Scaling Time-Series Ingestion with Advanced pg_partman Strategies

13 min read
Goh Ling Yong
Technology enthusiast and software architect specializing in AI-driven development tools and modern software engineering practices. Passionate about the intersection of artificial intelligence and human creativity in building tomorrow's digital solutions.

The Inevitable Scaling Wall of Time-Series Data

Any system handling event logging, IoT metrics, or financial transactions will eventually face the same PostgreSQL challenge: a single, monolithic table growing to terabytes in size. Standard B-Tree indexes become bloated and slow, VACUUM processes take hours or days, and simple queries cause I/O storms that bring the system to its knees. The textbook solution is table partitioning, and for PostgreSQL, the de facto tool for managing this is pg_partman.

However, a basic pg_partman setup is just the beginning. Implementing it naively in a high-throughput production environment can introduce a new class of subtle, yet critical, problems. Write stalls during partition creation, inefficient query plans that fail to prune partitions, and maintenance jobs that lock critical resources are common outcomes.

This article is for engineers who have already hit this wall. We will bypass the fundamentals and dive directly into the advanced strategies required to manage massive, time-based partitioned tables effectively. We will focus on PostgreSQL 12+ native partitioning, as it offers significant performance benefits over the legacy trigger-based approach.

Our focus will be on a canonical example: an events table in a multi-tenant analytics platform, partitioned daily by its created_at timestamp.

sql
-- The monolithic table we're migrating from
CREATE TABLE events_legacy (
    event_id BIGSERIAL PRIMARY KEY,
    tenant_id INT NOT NULL,
    event_type VARCHAR(50) NOT NULL,
    payload JSONB,
    created_at TIMESTAMPTZ NOT NULL DEFAULT NOW()
);

-- The target partitioned structure
CREATE TABLE events (
    event_id BIGINT NOT NULL,
    tenant_id INT NOT NULL,
    event_type VARCHAR(50) NOT NULL,
    payload JSONB,
    created_at TIMESTAMPTZ NOT NULL
) PARTITION BY RANGE (created_at);

-- NOTE: No primary key on the parent. This is a critical point we'll address.
CREATE INDEX ON events (tenant_id, created_at);

Section 1: Mastering `pg_partman` Configuration for Production

A default pg_partman installation is insufficient for high-concurrency workloads. The key is in the create_parent function's parameters, which dictate how partitions are created, managed, and indexed.

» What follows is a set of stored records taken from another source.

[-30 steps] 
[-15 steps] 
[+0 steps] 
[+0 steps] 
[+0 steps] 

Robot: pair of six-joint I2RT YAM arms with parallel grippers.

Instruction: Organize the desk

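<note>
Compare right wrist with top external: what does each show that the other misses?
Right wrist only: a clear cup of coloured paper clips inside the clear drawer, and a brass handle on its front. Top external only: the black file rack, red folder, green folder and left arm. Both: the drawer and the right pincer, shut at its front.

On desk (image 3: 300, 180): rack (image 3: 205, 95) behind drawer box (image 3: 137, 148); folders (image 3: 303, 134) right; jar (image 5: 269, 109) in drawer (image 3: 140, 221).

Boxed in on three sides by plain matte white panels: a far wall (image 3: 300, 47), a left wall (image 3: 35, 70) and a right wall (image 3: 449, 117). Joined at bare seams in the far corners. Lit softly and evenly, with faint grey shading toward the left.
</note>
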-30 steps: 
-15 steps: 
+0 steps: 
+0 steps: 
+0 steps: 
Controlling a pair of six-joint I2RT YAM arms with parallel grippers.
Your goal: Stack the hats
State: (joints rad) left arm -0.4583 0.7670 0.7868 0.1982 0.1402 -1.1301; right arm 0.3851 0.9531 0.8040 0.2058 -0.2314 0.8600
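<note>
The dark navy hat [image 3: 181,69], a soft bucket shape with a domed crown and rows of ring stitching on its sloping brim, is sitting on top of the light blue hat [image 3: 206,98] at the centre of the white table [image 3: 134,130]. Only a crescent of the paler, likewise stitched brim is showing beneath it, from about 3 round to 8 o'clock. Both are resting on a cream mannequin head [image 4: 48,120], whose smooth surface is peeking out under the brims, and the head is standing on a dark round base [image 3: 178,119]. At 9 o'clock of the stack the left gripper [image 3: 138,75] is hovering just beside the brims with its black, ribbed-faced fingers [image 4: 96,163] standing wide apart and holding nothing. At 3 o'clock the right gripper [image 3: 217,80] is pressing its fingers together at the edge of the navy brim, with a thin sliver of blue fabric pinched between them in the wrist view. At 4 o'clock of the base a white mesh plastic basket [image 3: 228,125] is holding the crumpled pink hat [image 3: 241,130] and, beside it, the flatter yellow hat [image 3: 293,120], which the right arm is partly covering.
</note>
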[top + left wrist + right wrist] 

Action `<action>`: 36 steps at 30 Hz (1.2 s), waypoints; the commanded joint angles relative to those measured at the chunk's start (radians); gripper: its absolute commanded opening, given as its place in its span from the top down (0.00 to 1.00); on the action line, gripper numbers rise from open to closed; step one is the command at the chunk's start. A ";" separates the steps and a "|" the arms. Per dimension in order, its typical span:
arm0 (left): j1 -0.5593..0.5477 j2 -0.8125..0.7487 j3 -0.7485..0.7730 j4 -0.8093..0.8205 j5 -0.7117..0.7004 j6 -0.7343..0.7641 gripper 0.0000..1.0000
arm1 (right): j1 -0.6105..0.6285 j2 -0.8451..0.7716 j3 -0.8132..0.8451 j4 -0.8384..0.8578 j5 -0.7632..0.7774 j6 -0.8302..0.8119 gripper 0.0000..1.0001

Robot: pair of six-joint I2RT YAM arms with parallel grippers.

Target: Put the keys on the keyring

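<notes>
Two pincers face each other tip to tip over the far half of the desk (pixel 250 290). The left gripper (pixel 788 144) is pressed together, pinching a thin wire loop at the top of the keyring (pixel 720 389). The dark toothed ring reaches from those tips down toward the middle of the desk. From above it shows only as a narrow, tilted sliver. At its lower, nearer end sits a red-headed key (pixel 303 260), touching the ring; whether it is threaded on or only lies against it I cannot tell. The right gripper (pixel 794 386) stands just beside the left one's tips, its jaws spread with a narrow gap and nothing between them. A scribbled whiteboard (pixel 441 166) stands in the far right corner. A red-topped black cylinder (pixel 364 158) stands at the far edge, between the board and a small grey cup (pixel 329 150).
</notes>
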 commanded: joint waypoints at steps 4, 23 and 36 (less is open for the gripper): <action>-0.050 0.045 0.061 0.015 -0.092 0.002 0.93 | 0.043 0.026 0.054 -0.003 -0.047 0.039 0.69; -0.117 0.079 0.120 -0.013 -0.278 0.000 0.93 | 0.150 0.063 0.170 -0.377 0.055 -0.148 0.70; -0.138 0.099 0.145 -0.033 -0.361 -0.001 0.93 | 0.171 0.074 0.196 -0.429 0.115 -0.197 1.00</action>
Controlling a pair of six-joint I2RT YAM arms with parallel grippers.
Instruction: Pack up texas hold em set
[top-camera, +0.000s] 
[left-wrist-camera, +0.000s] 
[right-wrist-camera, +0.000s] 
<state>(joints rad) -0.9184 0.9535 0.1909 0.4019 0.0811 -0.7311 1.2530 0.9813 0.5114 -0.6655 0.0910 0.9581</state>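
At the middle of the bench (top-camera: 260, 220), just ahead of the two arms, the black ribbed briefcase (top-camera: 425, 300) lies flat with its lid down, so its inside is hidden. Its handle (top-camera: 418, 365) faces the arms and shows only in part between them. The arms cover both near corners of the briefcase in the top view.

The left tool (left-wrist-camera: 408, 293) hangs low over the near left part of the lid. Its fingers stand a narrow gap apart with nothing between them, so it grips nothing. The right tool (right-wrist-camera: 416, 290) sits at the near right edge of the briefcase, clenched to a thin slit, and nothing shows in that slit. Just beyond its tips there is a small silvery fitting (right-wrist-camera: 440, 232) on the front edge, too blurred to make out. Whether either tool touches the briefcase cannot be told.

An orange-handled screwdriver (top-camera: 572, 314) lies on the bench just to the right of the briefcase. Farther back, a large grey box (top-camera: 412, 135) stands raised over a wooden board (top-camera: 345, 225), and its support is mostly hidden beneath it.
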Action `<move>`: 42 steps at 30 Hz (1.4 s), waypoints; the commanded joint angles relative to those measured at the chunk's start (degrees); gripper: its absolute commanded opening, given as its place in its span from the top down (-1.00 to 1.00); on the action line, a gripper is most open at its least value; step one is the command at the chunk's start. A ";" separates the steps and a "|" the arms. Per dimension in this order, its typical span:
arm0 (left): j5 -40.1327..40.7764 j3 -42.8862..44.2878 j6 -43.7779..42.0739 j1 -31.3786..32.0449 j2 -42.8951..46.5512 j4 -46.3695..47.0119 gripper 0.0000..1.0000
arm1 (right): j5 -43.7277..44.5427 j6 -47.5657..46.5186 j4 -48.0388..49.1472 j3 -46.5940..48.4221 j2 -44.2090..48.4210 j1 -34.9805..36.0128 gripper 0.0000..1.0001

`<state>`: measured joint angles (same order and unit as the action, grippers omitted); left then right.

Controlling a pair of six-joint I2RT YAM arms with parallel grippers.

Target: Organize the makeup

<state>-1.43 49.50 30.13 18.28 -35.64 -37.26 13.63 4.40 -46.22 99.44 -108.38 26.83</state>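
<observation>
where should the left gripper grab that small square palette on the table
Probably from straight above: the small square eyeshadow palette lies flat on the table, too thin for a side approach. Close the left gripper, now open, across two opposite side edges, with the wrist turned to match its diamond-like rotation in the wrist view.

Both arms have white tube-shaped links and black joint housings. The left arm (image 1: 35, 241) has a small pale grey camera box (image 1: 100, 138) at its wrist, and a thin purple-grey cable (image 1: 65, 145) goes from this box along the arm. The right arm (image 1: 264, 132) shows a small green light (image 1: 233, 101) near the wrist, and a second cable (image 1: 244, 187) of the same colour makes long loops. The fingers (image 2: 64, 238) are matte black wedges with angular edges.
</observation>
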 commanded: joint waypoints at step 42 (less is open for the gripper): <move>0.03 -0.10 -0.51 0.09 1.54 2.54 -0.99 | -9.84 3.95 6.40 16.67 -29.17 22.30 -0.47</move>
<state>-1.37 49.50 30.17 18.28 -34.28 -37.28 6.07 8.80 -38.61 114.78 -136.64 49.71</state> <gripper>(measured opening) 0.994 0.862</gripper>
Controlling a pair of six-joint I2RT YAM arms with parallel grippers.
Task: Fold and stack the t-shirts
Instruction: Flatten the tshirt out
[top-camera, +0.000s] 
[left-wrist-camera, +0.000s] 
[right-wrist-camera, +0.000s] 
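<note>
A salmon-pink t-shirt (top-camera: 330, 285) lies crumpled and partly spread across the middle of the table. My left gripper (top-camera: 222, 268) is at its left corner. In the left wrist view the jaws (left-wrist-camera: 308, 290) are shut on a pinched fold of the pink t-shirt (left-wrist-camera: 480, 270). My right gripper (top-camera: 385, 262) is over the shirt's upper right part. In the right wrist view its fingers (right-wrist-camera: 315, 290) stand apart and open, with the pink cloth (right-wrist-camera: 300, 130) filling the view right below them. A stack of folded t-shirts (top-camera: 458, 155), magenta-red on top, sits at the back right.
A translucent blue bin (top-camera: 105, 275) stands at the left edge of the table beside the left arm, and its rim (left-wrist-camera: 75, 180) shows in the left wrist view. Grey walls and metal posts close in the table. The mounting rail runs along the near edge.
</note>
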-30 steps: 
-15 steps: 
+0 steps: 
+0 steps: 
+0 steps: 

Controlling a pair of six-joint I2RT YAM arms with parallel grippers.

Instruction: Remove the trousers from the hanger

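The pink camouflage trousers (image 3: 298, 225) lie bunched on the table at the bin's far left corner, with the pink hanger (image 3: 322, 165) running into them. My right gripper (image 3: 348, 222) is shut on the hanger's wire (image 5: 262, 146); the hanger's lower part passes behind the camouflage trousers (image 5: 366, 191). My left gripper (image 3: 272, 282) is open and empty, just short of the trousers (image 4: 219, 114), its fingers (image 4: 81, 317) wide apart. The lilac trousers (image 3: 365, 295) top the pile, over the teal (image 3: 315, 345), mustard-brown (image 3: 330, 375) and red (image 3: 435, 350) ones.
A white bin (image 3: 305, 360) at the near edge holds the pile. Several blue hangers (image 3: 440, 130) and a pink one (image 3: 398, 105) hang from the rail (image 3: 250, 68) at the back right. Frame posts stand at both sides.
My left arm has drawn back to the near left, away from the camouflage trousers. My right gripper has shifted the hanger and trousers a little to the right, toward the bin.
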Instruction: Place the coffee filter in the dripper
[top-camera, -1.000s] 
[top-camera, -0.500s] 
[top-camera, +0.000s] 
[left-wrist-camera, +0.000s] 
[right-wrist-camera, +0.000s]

The Criticality of `p_premake`

The single most important parameter for preventing write stalls is p_premake. By default, pg_partman creates the next required partition only when data for that period arrives. In a high-ingestion system, the maintenance job might not have run yet, forcing the first write of a new day (or hour) to trigger partition creation synchronously. This DDL operation requires a high-level lock (ACCESS EXCLUSIVE) on the parent table, blocking all incoming writes until it completes.

The Solution: Set p_premake to a value that provides a buffer of empty partitions. A value of 4 for a daily partitioned table ensures that there are always at least four days' worth of future partitions ready to accept data. The maintenance process will then top this up asynchronously, making partition creation invisible to the application's write path.

The Template Table Pattern

Managing indexes, constraints, and policies across hundreds or thousands of partitions is a maintenance nightmare. The p_template_table parameter is the correct pattern to solve this. pg_partman will use this template to define the structure of all newly created child partitions.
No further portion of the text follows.